Generator Pipelines and Atomic Publication¶

Page Maps¶

graph LR
  family["Reproducible Research"]
  program["Deep Dive Make"]
  section["Generated Files Multi Output Pipeline Boundaries"]
  page["Generator Pipelines and Atomic Publication"]
  capstone["Capstone evidence"]

  family --> program --> section --> page
  page -.applies in.-> capstone

flowchart LR
  orient["Orient on the page map"] --> read["Read the main claim and examples"]
  read --> inspect["Inspect the related code, proof, or capstone surface"]
  inspect --> verify["Run or review the verification path"]
  verify --> apply["Apply the idea back to the module and capstone"]

Generated outputs become much riskier once the generator stops being one clean command and starts becoming a pipeline:

generate intermediate data
transform it
validate it
write several final outputs
maybe update a manifest too

At that point the most important question is no longer "did the script run?" It is:

when are downstream targets allowed to trust the result?

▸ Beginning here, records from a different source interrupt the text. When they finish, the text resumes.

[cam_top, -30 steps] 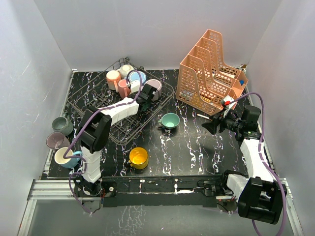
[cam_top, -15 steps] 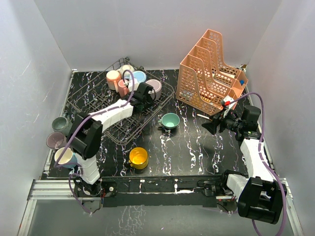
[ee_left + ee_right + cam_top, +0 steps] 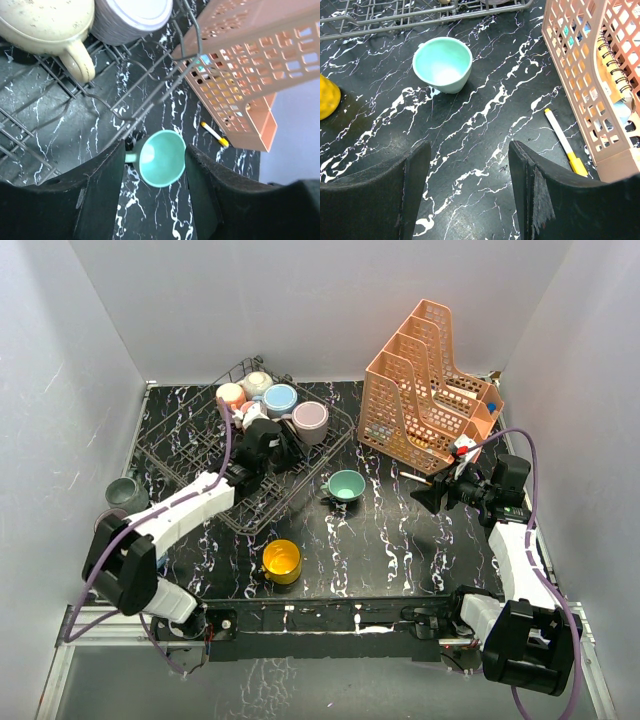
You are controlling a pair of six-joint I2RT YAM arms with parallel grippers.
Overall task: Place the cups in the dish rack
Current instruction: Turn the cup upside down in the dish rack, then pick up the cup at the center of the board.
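Observation:
The dish rack (image 3: 190, 455) sits at the back left, with pink (image 3: 231, 395), cream (image 3: 258, 384), blue (image 3: 280, 398) and lilac (image 3: 311, 419) cups at its far end. My left gripper (image 3: 275, 452) hovers open and empty over the rack's right part. In the left wrist view the left gripper (image 3: 156, 150) frames the teal cup (image 3: 161, 157), which stands on the table beyond the rack wire (image 3: 150, 97). A teal cup (image 3: 346, 485) and a yellow cup (image 3: 282, 561) stand on the table. My right gripper (image 3: 425, 495) is open and empty above bare table right of the teal cup (image 3: 442, 64).
The orange tiered organizer (image 3: 430, 390) stands at the back right, with a white and yellow pen (image 3: 565, 142) lying in front of it. A grey-green cup (image 3: 125, 493) sits at the table's left edge. My left arm's elbow (image 3: 125, 560) covers the near left corner.
My left arm has drawn back from the cups at the rack's far end toward the near left, its elbow swinging out over the left edge. The right arm has not moved.

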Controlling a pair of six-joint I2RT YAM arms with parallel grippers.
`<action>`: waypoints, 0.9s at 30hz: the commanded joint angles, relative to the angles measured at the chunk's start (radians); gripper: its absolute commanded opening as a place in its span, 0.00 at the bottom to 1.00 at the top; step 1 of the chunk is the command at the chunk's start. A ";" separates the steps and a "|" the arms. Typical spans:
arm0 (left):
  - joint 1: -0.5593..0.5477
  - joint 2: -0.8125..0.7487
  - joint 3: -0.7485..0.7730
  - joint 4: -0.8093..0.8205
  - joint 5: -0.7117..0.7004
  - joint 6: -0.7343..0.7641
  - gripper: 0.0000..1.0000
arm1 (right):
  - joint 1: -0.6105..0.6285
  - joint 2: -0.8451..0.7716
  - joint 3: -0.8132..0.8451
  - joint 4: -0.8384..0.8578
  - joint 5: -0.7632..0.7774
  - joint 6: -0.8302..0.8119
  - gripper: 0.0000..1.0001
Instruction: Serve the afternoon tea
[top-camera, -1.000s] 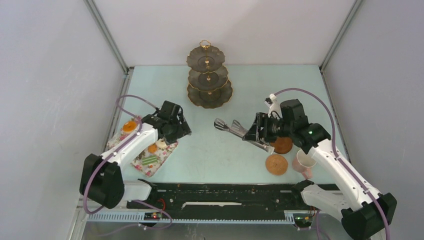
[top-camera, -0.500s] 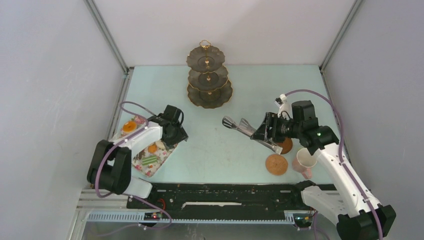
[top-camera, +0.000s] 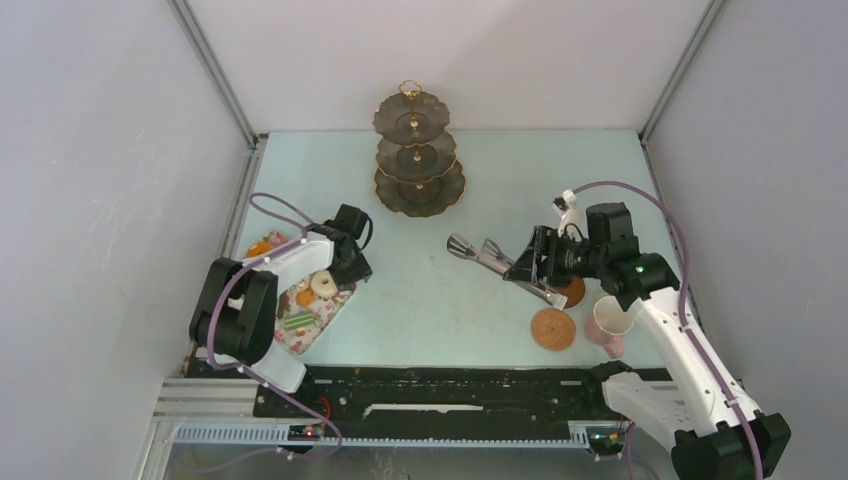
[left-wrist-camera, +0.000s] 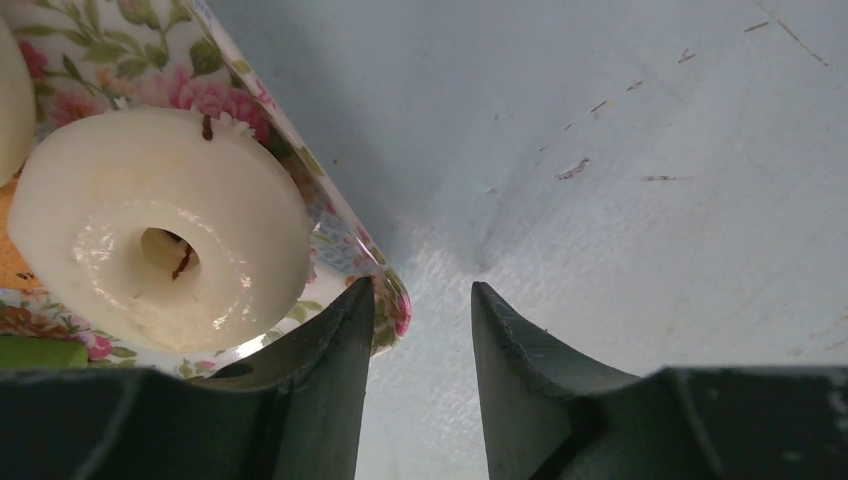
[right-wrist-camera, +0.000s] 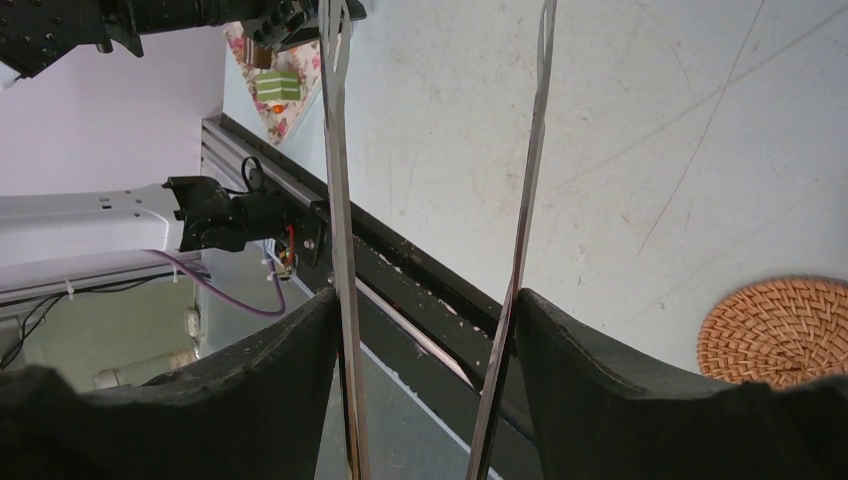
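Observation:
A white doughnut (left-wrist-camera: 160, 230) lies on the floral cloth (left-wrist-camera: 120, 50) beside small orange (top-camera: 304, 297) and green (top-camera: 297, 321) cakes. My left gripper (left-wrist-camera: 420, 285) is low at the cloth's right edge (top-camera: 352, 268). Its jaws stand narrowly apart over bare table, and the left finger (left-wrist-camera: 330, 370) rests against the cloth's hem. My right gripper (right-wrist-camera: 425, 295) is shut on the long grey tongs (right-wrist-camera: 335, 200), held above the table centre-right (top-camera: 490, 260). Two round brown coasters (top-camera: 552, 328) (top-camera: 572, 292) and a cream cup (top-camera: 607, 318) with a pink cup (top-camera: 612, 346) sit to the right.
A dark three-tier stand (top-camera: 418, 150) with a gold handle stands at the back centre. Another orange cake (top-camera: 260, 248) sits at the cloth's far left corner. The black rail (top-camera: 450, 385) runs along the near edge, and grey walls close in both sides.
My left gripper has come down and back to the cloth's right edge, and its jaws have narrowed. The right arm carried the tongs slightly rightward, then held still.

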 joint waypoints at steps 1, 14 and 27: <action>0.006 0.008 0.003 0.009 -0.045 0.044 0.45 | -0.005 -0.012 -0.010 0.030 -0.023 0.006 0.67; -0.011 0.036 0.017 0.012 -0.023 0.120 0.20 | -0.006 0.003 -0.032 0.090 -0.004 0.043 0.66; -0.145 0.097 0.152 -0.020 0.013 0.108 0.01 | -0.005 0.028 -0.032 0.122 0.009 0.050 0.66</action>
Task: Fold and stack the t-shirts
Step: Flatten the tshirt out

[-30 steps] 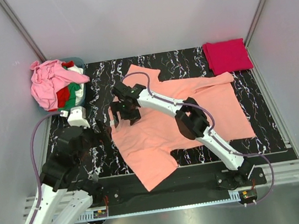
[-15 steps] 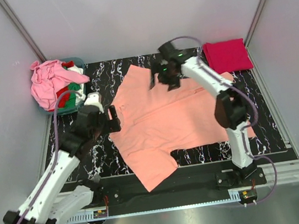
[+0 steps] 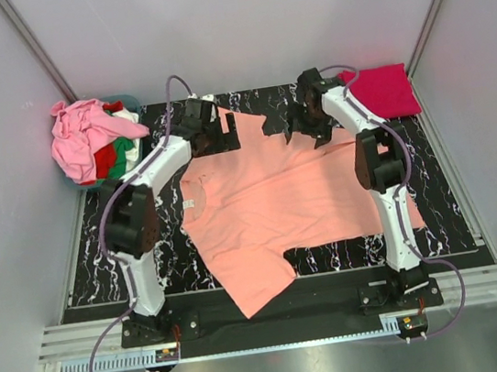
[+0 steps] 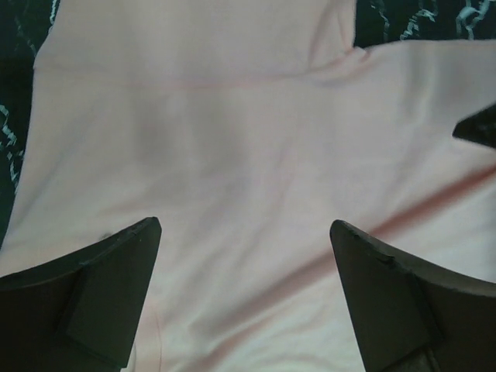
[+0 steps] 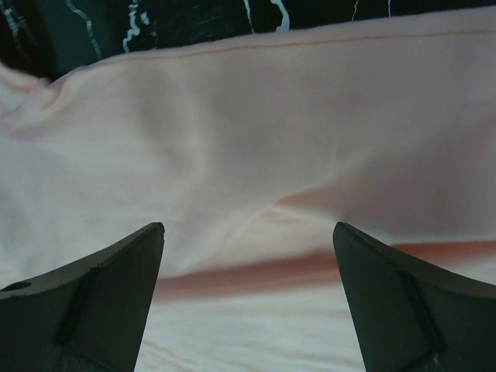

This page teaches that answer.

The sentence to keep¶

For a generator pipeline, ask:

where is the publication boundary, and what must be true before any downstream target can treat the outputs as complete?

That is the heart of pipeline design.

Pipelines fail differently from simple generators¶

A simple single-output rule often fails in obvious ways: the file is there or it is not.

Pipelines fail more subtly:

one stage succeeds, another fails
partial outputs remain on disk
one output is fresh, another is stale
validation should have rejected the result, but publication happened too early

This is why pipelines need an explicit publication contract rather than a casual "the script writes files" understanding.

Publication should happen after success, not during hope¶

Suppose a generator pipeline does:

render a header
render a JSON schema
validate the pair
move them into the trusted output directory

That means the publication event is step 4, not step 1.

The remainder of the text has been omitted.